A Look Back On 2016: Music


Posted December 28, 2016 in Music

2016 is nearly done, so we thought we’d take a look back on some of the stuff we’ve done this year. Here’s a run-through all the music interviews (there’s a LOT) we did in 2016.

HEART/ DANCER

It’s definitely just the way the music turns out, we don’t aim for any certain genre. Though, one thing we do aim for more consciously is the feeling of a song. We almost always decide beforehand exactly what feeling the song is going to be about.

FRANCIS

Photo: Sofia Stolpe

Marathon is about that struggle to keep your faith in a better tomorrow and more or less a tribute to people who stay passionate about solidarity, humanity and all the worlds’ children. We are all the same, and it’s so very important that we remember that and strive to make a difference rather than just giving up.

 

AMANDA BERGMAN

It’s a relief for sure. I’ve been working so long, so I’m just happy that I finally made it. It’s a bit surreal to me even that it’s actually done, but I’m just very happy about it. I definitely view this album as a debut album, it’s a way to get out there and have a platform to build from.

1900

Photo: Anna Ledin Wiren

I was playing with Bob Hund and working on a different solo album that I released a few years ago. But a year and a half ago I took out the old tape recorders and started playing with them, and I just realised that I missed the sound of tape, and I just wanted to try and do it again. And I had a few songs that felt like they could be 1900 songs, so I started recording again.

 

VÄSTERBRON

Photo: Daniel Lydman Swensson

We wanted the album to be quality over quantity. There’s no point in having a song that maybe only three or four people will like if we think it sucks and don’t want to have it. We wanted it to be short and leave the listeners wanting more.

MAGIC POTION

Photo: Klara Ferm

The philosophy we had for this record was that when we write pop music, it’s not a science or an attempt to do mind-bending stuff. We tried to put at least one funny thing in every song. So every song has at least one element or point where something strange happens. So with one, we just took the tape recorder and dropped the speed, on another we threw in some weird synth sounds, just to keep it refreshing to ourselves.

LEON

It’s crazy, because I just thought the other day about how it hasn’t even been a year since I put my song on Soundcloud. I just talked to my producer the other day in the studio, and we were like ‘This is insane!’.

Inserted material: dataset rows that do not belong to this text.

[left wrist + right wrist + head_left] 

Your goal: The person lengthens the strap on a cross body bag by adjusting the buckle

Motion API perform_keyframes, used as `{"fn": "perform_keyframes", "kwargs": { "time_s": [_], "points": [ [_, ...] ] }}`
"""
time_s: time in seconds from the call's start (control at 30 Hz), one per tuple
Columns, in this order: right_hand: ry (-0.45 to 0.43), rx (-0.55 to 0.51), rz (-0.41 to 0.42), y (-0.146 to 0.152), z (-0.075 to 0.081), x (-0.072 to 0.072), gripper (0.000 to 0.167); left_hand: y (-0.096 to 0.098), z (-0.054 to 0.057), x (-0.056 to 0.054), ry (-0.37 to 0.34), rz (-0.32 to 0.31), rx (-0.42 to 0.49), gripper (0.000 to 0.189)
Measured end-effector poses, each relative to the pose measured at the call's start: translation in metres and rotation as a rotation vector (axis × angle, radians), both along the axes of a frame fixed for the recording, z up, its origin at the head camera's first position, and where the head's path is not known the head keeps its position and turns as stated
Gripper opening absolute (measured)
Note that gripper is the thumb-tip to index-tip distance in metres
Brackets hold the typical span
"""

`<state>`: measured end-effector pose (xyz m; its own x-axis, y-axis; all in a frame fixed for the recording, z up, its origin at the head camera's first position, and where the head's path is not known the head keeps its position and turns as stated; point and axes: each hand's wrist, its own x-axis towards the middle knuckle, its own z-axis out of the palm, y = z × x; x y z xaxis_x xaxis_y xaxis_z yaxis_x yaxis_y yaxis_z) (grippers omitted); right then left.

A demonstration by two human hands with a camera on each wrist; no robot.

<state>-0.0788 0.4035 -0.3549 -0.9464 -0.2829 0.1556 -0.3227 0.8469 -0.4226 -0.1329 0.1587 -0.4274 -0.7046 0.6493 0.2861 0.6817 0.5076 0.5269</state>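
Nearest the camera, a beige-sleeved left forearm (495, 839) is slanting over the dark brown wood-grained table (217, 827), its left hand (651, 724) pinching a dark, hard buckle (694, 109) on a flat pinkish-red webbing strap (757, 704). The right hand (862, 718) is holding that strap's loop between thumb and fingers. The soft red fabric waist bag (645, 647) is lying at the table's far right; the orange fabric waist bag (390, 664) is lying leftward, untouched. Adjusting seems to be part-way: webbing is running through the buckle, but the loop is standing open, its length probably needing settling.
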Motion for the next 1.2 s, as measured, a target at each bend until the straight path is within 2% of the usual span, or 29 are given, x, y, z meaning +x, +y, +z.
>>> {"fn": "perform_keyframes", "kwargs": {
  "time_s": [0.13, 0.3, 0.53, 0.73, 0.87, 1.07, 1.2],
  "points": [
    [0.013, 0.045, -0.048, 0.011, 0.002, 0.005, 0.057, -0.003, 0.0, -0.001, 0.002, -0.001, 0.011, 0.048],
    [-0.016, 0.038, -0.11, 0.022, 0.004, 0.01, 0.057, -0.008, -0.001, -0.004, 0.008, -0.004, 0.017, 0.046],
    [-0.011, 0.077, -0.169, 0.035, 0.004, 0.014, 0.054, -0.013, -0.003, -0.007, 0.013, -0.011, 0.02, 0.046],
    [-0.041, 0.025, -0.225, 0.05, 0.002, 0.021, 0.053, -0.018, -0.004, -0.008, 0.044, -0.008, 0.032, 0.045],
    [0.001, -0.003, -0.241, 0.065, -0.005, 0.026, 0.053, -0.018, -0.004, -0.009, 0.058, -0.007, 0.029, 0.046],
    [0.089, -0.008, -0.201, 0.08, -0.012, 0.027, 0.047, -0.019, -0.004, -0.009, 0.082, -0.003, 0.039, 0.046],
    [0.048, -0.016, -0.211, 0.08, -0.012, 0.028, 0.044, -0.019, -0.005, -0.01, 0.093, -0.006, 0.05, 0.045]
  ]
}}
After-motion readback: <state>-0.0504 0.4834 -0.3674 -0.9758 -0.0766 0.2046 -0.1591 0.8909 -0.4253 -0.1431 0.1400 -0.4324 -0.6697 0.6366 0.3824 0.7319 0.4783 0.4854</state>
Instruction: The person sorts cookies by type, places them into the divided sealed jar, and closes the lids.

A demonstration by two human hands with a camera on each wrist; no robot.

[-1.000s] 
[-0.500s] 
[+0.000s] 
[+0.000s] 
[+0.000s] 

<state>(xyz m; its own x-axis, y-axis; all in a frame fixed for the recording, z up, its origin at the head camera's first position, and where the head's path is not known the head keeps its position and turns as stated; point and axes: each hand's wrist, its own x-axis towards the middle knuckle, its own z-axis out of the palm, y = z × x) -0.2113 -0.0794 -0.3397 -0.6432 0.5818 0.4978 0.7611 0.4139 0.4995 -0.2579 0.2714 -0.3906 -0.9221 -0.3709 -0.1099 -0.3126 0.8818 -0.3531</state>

It’s not even been a year and we’ve been travelling everywhere. I was in the States for the first time last year, I was in London, and in England, for the first time just a month ago. So I’ve been to all these places. It’s slowly starting to feel normal, but in the beginning I didn’t really know what was happening

EL PERRO DEL MAR

It started with me going to a musical instrument museum with my son, because I knew there was a room there where you could try out different instruments. I recorded those, and I felt like it was something I wanted to work with. I knew I wanted to do something that was very rhythmic, that was dancey but not in a Western way

MOON CITY BOYS

Photo: Fredrik Andersson Andersson

It was really intense, which is a good thing and sometimes a bad thing also. We bunkered up and we wrote the songs and recorded them in just a couple of weeks. Our philosophy in the band is pretty much the Please Kill Me philosophy, if you want to do it you should do it. You shouldn’t over-think and over-analyse every aspect of everything. If you want to record a song that you think is good at that point in time you should just do it. It’s not really our thing to just sit for a year or two years and just mix and edit forever, so it would be strange if we did that.

TIGER LOU

Photo: Mathias Johansson

I always write songs, and I always have to decide beforehand what I’m writing for, which project and what kind of song I want to make. For a number of years I really made an effort not to write Tiger Lou songs, and I didn’t want them to sound like Tiger Lou songs, and I hid my guitar, y’know, all of that. But at the end of the day this is my outlet, and this is my style of songwriting. And it felt very relaxing admitting to yourself that this is it! There’s no point trying to change it, this is the natural state of the song.

 

MABEL

I think I didn’t really think it was strange or different to any other families growing up. When you’re a kid you just think everybody’s life is like this. But yeah, when I was a kid I was constantly surrounded by creative people. I think creative people are quite emotional people, which I definitely was from a young age, and my parents and other people around me just taught me that you can use that. If it’s sadness, pain or frustration, you can use it to make things that are nice and beautiful. I learned that from a young age.

HATER

Photo: Petter Dahlström

We recorded the album this summer with Joakim Lindberg out on the countryside and are very much looking forward to the release. A really good album that we’re super proud of, we wrote eleven songs in a month and nine of them ended up on the album. They all feel connected even though they’re often very different from each other.